# [AIM OF THE EXERCISE]
Output each line of the material exactly as it stands.
▽
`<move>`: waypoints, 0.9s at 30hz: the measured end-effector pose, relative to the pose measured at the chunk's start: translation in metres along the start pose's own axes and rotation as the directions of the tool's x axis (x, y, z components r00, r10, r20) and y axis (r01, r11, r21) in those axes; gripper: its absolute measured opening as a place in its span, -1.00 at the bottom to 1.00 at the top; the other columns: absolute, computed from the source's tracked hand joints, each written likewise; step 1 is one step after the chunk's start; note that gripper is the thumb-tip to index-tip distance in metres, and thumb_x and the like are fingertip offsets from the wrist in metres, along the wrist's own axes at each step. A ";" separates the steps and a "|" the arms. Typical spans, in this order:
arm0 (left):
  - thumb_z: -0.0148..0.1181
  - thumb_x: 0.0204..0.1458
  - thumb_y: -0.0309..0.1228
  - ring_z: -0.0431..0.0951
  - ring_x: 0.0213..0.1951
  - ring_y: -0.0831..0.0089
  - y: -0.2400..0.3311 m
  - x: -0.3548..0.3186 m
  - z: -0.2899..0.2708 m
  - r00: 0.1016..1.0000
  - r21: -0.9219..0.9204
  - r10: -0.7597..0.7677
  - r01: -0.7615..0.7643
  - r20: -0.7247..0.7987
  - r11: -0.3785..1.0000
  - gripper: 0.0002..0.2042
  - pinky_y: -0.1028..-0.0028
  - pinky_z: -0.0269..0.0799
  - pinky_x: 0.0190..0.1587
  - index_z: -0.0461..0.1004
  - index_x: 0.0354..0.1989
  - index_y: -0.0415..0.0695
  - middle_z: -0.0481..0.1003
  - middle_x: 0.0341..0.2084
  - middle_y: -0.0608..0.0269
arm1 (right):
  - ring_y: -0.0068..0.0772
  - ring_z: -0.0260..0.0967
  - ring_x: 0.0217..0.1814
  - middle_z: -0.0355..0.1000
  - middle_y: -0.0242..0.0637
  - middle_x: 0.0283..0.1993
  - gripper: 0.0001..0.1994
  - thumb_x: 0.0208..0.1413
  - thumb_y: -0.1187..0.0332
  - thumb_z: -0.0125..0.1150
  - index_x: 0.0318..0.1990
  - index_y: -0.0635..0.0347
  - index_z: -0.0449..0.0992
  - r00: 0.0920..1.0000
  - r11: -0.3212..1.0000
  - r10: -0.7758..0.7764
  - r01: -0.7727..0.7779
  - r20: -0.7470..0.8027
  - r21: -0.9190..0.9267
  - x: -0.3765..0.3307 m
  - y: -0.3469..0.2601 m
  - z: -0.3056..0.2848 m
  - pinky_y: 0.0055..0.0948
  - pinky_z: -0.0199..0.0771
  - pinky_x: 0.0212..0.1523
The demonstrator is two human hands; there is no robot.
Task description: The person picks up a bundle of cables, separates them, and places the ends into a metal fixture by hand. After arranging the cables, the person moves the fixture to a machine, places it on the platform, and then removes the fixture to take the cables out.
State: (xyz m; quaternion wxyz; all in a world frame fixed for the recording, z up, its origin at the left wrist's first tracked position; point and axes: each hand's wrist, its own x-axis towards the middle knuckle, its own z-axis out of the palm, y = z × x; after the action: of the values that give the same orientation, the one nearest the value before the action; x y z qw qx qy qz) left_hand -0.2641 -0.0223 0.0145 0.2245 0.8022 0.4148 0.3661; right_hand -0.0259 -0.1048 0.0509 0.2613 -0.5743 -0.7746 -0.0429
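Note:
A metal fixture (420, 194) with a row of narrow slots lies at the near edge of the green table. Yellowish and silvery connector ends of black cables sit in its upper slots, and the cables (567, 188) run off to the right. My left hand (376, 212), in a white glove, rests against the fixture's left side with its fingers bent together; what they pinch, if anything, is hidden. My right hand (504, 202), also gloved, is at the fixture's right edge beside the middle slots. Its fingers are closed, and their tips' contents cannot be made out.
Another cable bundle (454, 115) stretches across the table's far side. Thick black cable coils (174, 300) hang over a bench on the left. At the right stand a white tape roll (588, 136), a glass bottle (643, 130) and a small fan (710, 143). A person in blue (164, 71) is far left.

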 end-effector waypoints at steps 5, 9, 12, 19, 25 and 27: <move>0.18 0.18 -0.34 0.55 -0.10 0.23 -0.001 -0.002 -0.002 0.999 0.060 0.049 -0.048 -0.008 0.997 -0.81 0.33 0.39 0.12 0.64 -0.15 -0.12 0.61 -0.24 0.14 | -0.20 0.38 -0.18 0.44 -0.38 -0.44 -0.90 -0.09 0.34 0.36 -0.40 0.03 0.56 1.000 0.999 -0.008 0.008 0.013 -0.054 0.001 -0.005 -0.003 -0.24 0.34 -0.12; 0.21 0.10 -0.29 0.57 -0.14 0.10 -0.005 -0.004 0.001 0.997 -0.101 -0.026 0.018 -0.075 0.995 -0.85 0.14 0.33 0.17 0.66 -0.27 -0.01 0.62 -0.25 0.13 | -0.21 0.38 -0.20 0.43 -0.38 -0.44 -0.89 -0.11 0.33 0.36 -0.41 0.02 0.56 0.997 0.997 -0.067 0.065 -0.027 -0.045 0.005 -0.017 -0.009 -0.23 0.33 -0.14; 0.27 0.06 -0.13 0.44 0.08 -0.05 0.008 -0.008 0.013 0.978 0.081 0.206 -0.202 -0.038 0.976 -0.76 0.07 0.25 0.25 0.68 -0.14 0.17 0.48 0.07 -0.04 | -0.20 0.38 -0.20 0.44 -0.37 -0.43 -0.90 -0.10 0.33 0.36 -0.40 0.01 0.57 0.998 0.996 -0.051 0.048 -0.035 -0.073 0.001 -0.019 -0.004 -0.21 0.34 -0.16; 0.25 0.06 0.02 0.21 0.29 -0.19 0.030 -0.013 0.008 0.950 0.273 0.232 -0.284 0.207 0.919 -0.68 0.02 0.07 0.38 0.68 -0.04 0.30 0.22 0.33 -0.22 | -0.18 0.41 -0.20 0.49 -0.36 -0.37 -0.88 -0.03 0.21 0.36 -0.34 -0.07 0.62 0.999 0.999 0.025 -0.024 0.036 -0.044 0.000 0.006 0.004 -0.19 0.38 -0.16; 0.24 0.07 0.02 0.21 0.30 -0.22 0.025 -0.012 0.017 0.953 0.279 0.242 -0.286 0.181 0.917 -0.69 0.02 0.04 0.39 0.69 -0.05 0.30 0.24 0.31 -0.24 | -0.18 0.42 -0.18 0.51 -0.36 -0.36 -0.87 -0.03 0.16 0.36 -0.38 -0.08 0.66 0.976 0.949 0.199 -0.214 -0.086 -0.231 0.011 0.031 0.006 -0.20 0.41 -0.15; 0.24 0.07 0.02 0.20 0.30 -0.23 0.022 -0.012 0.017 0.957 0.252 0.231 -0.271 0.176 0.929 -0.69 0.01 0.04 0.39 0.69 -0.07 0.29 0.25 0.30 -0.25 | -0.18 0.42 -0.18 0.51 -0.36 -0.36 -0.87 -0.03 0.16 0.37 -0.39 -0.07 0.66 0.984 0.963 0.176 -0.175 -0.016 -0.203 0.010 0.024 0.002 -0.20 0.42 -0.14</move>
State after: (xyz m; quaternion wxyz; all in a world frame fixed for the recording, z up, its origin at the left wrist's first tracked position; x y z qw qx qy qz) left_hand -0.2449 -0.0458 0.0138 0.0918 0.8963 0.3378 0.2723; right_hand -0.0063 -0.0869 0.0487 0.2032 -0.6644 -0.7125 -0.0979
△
# [TASK RESULT]
`<move>`: waypoints, 0.9s at 30hz: the measured end-effector pose, relative to the pose measured at the chunk's start: translation in metres along the start pose's own axes and rotation as the directions of the tool's x axis (x, y, z components r00, r10, r20) and y axis (r01, r11, r21) in those axes; gripper: its absolute measured opening as a place in its span, -1.00 at the bottom to 1.00 at the top; the other columns: absolute, computed from the source's tracked hand joints, each written likewise; step 1 is one step after the chunk's start; note that gripper is the thumb-tip to index-tip distance in metres, and thumb_x and the like are fingertip offsets from the wrist in metres, along the wrist's own axes at each step. A ";" separates the steps and a "|" the arms. Typical spans, in this order:
arm0 (left):
  - thumb_z: -0.0148..0.1181
  - thumb_x: 0.0204..0.1458
  - thumb_y: -0.0309..0.1228
  - ring_z: -0.0431..0.0951
  - ring_x: 0.0213..0.1951
  - ring_y: -0.0831..0.0089
  - y: -0.2400..0.3311 m
  - x: -0.3548..0.3186 m
  - z: -0.2899..0.2708 m
  - r00: 0.1016..1.0000
  - r21: -0.9219..0.9204
  - r10: -0.7597..0.7677
  - r01: -0.7615..0.7643
  - r20: -0.7247..0.7987
  - r11: -0.3785..1.0000
  - gripper: 0.0002..0.2042
  - pinky_y: -0.1028..-0.0028
  - pinky_z: -0.0269..0.0799
  - pinky_x: 0.0190..0.1587
  - index_z: -0.0461..0.1004
  - index_x: 0.0354..0.1989
  - index_y: -0.0415..0.0695
  - middle_z: -0.0481..0.1003
  - middle_x: 0.0341..0.2084
  - middle_y: -0.0608..0.0269
arm1 (right):
  - ring_y: -0.0068..0.0772
  - ring_z: -0.0260..0.0967
  - ring_x: 0.0217..0.1814
  - middle_z: -0.0355..0.1000
  - middle_y: -0.0242..0.0637
  - middle_x: 0.0283..0.1993
  - gripper: 0.0001..0.1994
  - thumb_x: 0.0208..0.1413
  - thumb_y: -0.1187..0.0332
  - thumb_z: -0.0125..0.1150
  - index_x: 0.0318..0.1990
  - index_y: -0.0635..0.0347
  - index_z: -0.0449..0.0992
  - r00: 0.0920..1.0000
  - r11: -0.3212..1.0000
  - r10: -0.7758..0.7764
  - r01: -0.7727..0.7779
  - r20: -0.7470..0.8027
  - r21: -0.9190..0.9267
  - x: -0.3765..0.3307 m
  - y: -0.3469..0.2601 m
  - z: -0.3056..0.2848 m
  - pinky_y: 0.0055..0.0948
  - pinky_z: -0.0199..0.0771
  - pinky_x: 0.0212..0.1523
The demonstrator is two human hands; there is no robot.
Task description: The person picks up a bundle of cables, separates them, and places the ends into a metal fixture by hand. After arranging the cables, the person moves the fixture to a machine, places it on the platform, and then removes the fixture to take the cables out.
State: (xyz m; quaternion wxyz; all in a world frame fixed for the recording, z up, its origin at the left wrist's first tracked position; point and axes: each hand's wrist, its own x-axis towards the middle knuckle, its own z-axis out of the palm, y = z × x; after the action: of the values that give the same orientation, the one nearest the value before the action; x y z qw qx qy qz) left_hand -0.2641 -0.0223 0.0145 0.2245 0.8022 0.4148 0.3661; right_hand -0.0259 -0.1048 0.0509 0.2613 -0.5743 -0.7746 -0.0429
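Note:
A metal fixture (420, 194) with a row of narrow slots lies at the near edge of the green table. Yellowish and silvery connector ends of black cables sit in its upper slots, and the cables (567, 188) run off to the right. My left hand (376, 212), in a white glove, rests against the fixture's left side with its fingers bent together; what they pinch, if anything, is hidden. My right hand (504, 202), also gloved, is at the fixture's right edge beside the middle slots. Its fingers are closed, and their tips' contents cannot be made out.
Another cable bundle (454, 115) stretches across the table's far side. Thick black cable coils (174, 300) hang over a bench on the left. At the right stand a white tape roll (588, 136), a glass bottle (643, 130) and a small fan (710, 143). A person in blue (164, 71) is far left.
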
 end-effector waypoints at steps 5, 9, 12, 19, 25 and 27: <move>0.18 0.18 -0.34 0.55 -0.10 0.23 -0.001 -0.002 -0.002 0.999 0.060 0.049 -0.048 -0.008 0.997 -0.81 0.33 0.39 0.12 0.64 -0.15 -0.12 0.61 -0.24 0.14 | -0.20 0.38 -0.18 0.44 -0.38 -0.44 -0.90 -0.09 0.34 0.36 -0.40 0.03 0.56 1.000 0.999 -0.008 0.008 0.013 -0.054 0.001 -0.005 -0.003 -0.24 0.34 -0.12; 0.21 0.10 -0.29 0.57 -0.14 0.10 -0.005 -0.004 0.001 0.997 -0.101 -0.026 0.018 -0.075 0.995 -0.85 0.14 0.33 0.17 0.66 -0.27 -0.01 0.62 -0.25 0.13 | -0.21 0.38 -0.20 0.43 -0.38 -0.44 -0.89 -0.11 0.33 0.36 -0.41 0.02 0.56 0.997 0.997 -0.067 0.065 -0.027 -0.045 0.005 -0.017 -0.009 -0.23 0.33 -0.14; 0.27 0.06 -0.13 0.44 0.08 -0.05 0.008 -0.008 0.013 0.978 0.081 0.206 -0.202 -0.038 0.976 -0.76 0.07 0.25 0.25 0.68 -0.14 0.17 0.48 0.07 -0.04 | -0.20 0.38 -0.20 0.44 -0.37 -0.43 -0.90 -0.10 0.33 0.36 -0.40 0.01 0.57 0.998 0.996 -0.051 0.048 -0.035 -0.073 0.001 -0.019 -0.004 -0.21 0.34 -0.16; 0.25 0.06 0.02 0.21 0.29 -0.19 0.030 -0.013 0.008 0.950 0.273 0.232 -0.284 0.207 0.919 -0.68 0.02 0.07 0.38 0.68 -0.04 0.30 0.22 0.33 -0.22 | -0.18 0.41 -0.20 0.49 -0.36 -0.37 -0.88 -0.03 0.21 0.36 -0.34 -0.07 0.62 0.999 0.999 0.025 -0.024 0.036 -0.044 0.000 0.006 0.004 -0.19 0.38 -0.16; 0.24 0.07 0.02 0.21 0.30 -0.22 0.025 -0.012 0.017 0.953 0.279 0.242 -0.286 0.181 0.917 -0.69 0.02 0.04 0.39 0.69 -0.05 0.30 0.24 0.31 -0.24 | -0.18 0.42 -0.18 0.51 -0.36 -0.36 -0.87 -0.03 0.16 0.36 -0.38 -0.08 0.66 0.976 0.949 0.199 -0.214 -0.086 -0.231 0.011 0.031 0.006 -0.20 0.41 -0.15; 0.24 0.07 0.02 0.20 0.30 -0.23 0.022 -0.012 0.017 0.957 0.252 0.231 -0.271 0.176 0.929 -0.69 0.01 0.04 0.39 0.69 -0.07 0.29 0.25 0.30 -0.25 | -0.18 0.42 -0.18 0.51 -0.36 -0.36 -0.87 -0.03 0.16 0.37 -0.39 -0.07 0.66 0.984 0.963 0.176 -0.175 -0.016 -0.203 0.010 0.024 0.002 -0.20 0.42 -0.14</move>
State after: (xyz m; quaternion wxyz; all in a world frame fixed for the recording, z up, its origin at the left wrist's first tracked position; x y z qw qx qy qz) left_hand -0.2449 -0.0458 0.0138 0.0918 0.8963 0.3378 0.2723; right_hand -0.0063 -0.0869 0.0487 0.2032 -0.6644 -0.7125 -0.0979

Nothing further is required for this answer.